Pollard’s P-1 Factorization Algorithm, Revisited

September 16, 2011

We’ll solve this exercise twice, the first version with the improved second stage and adding the periodic calculation of the gcd at the second version. Beware that this gets messy, even though the concept is fairly simple. Here’s the first version:

(define pminus1 ; no backtracking
  (letrec ((diffs (lambda (xs)
             (let loop ((x (car xs)) (xs (cdr xs)) (zs (list)))
               (if (null? (cdr xs))
                   (reverse (cons (- (car xs) x) zs))
                   (loop (car xs) (cdr xs) (cons (- (car xs) x) zs))))))
           (last-pair (lambda (xs)
             (if (null? (cdr xs)) xs (last-pair (cdr xs)))))
           (cycle (lambda xs (set-cdr! (last-pair xs) xs) xs)))
    (let* ((b1 #e16e4) (b2 #e32e5) (ps (primes b2))
           (as (let loop ((ps ps) (as (list)))
                 (let ((a (ilog (car ps) b1)))
                   (if (= a 1) (append (reverse as) (cycle 1))
                     (loop (cdr ps) (cons a as))))))
           (ds (map (lambda (x) (/ x 2)) (diffs ps))))
      (lambda (n)
        (let loop1 ((ps ps) (as as) (ds ds) (q 2))
          ; (display "loop1: ") (display q) (newline)
          (let ((g (gcd (- q 1) n)))
            (if (< 1 g n) g
              (if (< (car ps) b1)
                  (loop1 (cdr ps) (cdr as) (cdr ds)
                         (expm q (expt (car ps) (car as)) n))
                  (let* ((len (apply max ds))
                         (dv (make-vector (+ len 1) 0)))
                    (do ((i 1 (+ i 1))) ((< len i))
                      (vector-set! dv i (expm q (+ i i) n)))
                    (let loop2 ((ds ds) (q (expm q (car ps) n)) (p 1))
                      ; (display "loop2: ") (display q)
                      ; (display " ") (display p) (newline)
                      (let ((g (gcd p n)))
                        (if (< 1 g n) g
                          (if (null? ds) #f
                            (let ((q (modulo (* q (vector-ref dv (car ds))) n)))
                              (loop2 (cdr ds) q (modulo (* p (- q 1)) n))))))))))))))))

This is long but not hard. The calculations of ps, as and ds are done inside the closure but outside the function, so they are computed only once, at the time the function is defined, and reused at each call to the function; a consequence of this organization is that it is difficult to change B1 and B2. Vector dv holds the modular exponentiations of the differences.

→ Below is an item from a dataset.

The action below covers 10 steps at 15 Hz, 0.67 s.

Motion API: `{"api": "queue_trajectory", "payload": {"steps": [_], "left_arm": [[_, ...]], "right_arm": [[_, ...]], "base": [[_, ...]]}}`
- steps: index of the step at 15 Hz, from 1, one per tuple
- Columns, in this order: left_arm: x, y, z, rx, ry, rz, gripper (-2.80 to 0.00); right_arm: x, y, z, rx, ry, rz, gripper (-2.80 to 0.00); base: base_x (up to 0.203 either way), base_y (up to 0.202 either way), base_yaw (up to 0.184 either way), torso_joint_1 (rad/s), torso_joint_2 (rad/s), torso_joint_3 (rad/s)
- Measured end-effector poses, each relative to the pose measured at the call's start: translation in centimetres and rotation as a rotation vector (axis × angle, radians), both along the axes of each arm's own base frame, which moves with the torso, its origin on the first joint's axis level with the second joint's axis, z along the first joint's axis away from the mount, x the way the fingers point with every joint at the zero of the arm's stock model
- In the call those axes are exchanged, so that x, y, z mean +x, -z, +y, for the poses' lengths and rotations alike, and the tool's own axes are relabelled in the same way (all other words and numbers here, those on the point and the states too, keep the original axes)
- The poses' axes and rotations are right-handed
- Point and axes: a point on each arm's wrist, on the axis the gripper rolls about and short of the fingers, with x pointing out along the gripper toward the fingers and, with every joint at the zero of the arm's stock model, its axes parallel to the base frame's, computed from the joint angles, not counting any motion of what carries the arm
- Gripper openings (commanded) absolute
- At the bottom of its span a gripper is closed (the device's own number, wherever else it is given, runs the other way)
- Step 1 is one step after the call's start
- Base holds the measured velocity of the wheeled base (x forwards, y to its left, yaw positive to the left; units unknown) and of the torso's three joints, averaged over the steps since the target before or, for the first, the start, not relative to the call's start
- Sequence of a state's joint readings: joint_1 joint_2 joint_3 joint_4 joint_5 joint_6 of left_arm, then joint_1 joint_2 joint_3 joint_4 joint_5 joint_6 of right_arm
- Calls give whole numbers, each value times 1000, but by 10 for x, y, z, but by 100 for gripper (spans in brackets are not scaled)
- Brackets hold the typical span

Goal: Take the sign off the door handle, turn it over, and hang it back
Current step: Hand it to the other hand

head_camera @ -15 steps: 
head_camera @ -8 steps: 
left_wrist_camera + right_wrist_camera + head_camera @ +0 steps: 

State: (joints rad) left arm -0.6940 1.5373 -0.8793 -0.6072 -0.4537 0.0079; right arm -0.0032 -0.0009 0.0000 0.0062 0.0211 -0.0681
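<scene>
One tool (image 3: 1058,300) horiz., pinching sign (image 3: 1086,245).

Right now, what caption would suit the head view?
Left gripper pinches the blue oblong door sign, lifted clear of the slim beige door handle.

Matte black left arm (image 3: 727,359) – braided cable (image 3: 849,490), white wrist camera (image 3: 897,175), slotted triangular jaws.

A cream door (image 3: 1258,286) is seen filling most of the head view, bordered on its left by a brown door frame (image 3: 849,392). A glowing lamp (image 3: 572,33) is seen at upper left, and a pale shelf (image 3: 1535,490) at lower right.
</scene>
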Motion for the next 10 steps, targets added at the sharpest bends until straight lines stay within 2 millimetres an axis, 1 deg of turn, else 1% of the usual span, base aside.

The second version is messier, adding a counter j to keep track of when to compute the gcd and variables ps-saved, as-saved, ds-saved and q-saved to hold the breakpoints for backtracking; there’s also more code because now, for each stage, there are two different steps, the primary step that calculates successive qs and the secondary step that calculates both qs and also the gcd.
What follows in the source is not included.